**Problem requirements**:
Which lines below mention "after"? Pick each one out.

Records from a data collection
►
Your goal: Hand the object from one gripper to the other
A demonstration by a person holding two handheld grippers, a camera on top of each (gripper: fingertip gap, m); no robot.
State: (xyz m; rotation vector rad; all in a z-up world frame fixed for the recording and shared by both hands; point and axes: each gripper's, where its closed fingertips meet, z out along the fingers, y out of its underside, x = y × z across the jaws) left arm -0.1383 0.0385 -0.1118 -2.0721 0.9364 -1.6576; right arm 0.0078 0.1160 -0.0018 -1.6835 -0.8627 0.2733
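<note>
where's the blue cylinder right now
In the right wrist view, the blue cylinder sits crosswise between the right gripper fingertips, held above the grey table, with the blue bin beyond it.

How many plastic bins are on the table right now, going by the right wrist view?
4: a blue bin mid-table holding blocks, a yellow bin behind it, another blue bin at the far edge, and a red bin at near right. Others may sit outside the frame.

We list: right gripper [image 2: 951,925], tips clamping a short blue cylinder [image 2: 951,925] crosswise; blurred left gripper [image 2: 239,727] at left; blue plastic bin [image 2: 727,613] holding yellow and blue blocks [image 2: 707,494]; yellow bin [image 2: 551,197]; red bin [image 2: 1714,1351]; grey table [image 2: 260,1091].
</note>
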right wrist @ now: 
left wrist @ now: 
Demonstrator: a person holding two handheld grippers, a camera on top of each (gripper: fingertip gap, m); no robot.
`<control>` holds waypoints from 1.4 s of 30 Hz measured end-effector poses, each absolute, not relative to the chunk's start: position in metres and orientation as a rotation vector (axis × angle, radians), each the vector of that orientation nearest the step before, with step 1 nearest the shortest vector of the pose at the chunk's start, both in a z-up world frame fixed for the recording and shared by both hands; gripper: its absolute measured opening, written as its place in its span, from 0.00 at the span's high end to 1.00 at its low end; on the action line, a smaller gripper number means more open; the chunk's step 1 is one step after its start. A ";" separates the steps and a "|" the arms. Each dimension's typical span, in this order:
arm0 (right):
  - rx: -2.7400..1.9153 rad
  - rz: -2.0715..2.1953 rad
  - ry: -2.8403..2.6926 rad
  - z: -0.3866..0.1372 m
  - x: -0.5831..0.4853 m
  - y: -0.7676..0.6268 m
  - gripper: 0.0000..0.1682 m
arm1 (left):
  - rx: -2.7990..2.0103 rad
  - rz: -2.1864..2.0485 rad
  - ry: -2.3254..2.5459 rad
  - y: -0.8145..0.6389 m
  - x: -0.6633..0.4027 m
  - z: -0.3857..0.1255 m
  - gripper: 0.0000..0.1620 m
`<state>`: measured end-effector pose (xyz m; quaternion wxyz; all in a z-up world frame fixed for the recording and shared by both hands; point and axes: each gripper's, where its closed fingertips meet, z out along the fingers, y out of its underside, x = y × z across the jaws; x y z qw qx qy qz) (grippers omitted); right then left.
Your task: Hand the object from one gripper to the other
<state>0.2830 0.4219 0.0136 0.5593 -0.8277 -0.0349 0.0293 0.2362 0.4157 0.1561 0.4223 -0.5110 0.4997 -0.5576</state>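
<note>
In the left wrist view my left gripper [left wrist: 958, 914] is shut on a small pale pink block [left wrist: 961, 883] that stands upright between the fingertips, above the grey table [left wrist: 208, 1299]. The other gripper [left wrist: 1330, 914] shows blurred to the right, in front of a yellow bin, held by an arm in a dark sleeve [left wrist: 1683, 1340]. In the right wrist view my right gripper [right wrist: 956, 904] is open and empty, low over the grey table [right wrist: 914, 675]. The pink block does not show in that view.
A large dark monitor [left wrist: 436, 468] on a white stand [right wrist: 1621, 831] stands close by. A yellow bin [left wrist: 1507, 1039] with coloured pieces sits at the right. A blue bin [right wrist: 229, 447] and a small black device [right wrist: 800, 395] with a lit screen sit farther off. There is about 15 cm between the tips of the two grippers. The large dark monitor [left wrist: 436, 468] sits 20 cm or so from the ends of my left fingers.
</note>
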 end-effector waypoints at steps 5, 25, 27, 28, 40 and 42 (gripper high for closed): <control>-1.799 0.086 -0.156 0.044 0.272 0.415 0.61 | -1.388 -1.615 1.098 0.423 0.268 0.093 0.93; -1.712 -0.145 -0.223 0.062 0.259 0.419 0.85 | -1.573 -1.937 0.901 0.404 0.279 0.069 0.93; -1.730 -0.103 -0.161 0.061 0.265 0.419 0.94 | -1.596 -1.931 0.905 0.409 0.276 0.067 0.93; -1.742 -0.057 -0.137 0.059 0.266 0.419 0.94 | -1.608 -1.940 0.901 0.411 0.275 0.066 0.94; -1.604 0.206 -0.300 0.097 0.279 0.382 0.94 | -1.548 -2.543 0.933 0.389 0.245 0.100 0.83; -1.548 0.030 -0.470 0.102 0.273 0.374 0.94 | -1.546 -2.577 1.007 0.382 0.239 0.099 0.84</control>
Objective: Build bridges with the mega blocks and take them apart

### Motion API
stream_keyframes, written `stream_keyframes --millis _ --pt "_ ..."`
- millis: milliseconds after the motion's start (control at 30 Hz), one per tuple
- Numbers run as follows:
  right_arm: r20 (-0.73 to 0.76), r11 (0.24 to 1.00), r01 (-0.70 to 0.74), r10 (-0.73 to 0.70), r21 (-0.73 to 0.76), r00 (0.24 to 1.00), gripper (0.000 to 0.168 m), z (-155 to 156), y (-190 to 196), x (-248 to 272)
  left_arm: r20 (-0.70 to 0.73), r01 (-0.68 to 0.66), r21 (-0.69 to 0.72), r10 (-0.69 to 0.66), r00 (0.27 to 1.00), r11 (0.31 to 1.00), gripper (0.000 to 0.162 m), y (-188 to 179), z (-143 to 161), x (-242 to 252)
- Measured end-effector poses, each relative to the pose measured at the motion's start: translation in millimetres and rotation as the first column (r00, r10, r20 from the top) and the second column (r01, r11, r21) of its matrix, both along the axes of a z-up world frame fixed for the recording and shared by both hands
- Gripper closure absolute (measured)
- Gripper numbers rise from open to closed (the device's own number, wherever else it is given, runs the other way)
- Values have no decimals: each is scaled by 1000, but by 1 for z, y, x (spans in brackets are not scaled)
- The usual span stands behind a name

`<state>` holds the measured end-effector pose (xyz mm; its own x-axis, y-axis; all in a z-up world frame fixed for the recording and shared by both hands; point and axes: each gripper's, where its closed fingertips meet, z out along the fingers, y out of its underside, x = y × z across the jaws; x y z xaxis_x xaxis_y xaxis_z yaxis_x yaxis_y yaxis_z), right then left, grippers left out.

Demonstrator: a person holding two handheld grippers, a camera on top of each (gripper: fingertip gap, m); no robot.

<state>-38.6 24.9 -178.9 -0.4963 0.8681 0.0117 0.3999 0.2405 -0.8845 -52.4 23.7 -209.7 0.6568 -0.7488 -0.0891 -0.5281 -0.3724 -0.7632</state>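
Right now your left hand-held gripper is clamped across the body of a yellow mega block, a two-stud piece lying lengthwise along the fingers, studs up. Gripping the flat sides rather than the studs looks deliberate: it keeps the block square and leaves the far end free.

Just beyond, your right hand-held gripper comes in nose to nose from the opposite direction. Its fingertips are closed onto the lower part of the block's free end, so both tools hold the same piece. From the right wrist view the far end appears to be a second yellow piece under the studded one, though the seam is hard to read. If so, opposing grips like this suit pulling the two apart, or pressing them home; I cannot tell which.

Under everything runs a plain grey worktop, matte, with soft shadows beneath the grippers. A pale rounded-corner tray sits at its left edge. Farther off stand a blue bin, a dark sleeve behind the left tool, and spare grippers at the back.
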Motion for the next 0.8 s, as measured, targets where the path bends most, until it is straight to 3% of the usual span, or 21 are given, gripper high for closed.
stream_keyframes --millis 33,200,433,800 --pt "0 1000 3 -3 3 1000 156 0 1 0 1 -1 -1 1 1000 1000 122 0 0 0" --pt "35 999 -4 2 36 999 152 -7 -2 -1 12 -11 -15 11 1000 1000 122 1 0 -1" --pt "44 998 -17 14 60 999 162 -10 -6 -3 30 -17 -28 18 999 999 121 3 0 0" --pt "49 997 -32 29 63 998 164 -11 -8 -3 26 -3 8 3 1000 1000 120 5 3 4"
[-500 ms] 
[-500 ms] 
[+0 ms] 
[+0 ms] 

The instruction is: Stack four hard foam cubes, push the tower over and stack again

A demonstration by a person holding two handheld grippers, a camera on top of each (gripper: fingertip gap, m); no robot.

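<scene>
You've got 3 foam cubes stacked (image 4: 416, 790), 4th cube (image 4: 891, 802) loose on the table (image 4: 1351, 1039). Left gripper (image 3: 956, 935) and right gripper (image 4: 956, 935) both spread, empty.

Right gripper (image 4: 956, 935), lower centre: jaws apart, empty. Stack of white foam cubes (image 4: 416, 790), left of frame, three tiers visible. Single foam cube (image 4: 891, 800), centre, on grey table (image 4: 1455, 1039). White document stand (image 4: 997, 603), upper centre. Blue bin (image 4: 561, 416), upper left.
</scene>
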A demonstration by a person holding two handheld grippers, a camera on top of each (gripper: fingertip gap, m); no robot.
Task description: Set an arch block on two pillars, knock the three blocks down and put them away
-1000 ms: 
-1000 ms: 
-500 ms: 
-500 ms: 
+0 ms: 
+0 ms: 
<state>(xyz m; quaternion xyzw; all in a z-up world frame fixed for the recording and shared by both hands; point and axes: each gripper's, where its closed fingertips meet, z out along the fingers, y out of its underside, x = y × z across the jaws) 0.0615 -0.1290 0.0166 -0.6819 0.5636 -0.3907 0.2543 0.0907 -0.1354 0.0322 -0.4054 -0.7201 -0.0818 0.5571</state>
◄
**Task output**:
`<control>` holds waypoints from 1.4 s of 30 Hz measured end-effector poses, each absolute, not relative to the chunk's start: position in metres and orientation as a rotation vector (axis × angle, radians), each the vector of that orientation nearest the step before, with step 1 nearest the shortest vector of the pose at the chunk's start, both in a z-up world frame fixed for the recording and shared by both hands; gripper: its absolute measured opening, written as its place in its span, from 0.00 at the span's high end to 1.00 at its low end; on the action line, a smaller gripper number means more open; the chunk's step 1 is one step after its start. A ";" separates the steps and a "|" the arms. Each dimension's typical span, in this order:
- millis: milliseconds after the motion's start (control at 30 Hz), one per tuple

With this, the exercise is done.